The lines from the start of the data through the line containing "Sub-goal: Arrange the" are to be reproduced exactly, both ends included.

Content starts

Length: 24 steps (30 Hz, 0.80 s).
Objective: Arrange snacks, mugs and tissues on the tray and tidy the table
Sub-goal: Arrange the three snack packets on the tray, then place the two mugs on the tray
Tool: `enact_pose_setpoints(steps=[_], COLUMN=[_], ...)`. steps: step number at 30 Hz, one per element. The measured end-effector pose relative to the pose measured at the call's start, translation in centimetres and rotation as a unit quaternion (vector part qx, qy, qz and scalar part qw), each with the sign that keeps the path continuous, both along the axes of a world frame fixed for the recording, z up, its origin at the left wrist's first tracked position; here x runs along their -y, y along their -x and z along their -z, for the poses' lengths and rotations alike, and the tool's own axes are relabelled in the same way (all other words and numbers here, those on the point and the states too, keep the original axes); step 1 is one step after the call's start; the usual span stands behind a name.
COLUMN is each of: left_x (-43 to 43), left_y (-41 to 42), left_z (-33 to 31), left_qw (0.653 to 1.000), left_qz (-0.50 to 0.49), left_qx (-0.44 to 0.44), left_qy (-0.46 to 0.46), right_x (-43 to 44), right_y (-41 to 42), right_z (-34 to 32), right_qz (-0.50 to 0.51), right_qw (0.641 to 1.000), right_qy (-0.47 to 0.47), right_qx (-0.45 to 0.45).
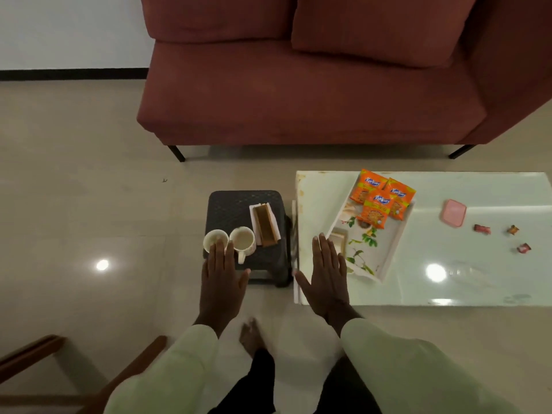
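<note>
Already three orange snack packets [380,198] lie at the far end of the flowered tray [388,249], which sits askew near the left end of the white counter [478,264]. The two mugs [242,240] and the tissue pack [265,224] are not on it yet; they stand on the dark stool [236,207] just beside the counter. So you are at the mug step, by my reading. Your left hand [222,273] hovers flat over the mugs' near rims, fingers [221,249] straight and close together, gripping nothing. Your right hand [327,273] is spread flat by the tray's near corner, equally empty. Next you should curl round a handle and carry the mug level across the gap, as one may hold liquid. A pale small thing [340,239] already takes up the tray's near corner. Further right, a pink flat thing [453,213] and three sweet wrappers [481,229] wait for tidying.
</note>
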<state>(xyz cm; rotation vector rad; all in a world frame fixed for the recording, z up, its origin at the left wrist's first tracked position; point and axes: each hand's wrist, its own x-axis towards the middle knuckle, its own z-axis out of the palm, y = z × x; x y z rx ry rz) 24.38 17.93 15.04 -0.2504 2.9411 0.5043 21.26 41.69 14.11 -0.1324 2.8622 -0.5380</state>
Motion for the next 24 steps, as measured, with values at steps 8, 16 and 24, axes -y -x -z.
enact_pose_setpoints(steps=[8,16,24], left_x=[8.1,9.4,8.9], left_y=[-0.3,2.0,3.6], left_z=[6.0,12.3,18.8], left_qw=[0.892,0.702,0.798], left_qz=[-0.29,-0.435,-0.37], left_qx=[0.113,0.119,0.083], left_qy=[-0.328,-0.55,-0.468], right_x=[11.4,16.7,18.2], right_y=[0.8,3.7,3.9], right_z=[4.5,12.7,18.4], right_qz=[0.128,0.244,0.241], right_qw=[0.979,0.816,0.84], right_qy=[0.093,0.395,0.408], right_qx=[0.127,0.344,0.264])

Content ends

◆ **Output of the task**:
Length: 24 steps (30 Hz, 0.80 s).
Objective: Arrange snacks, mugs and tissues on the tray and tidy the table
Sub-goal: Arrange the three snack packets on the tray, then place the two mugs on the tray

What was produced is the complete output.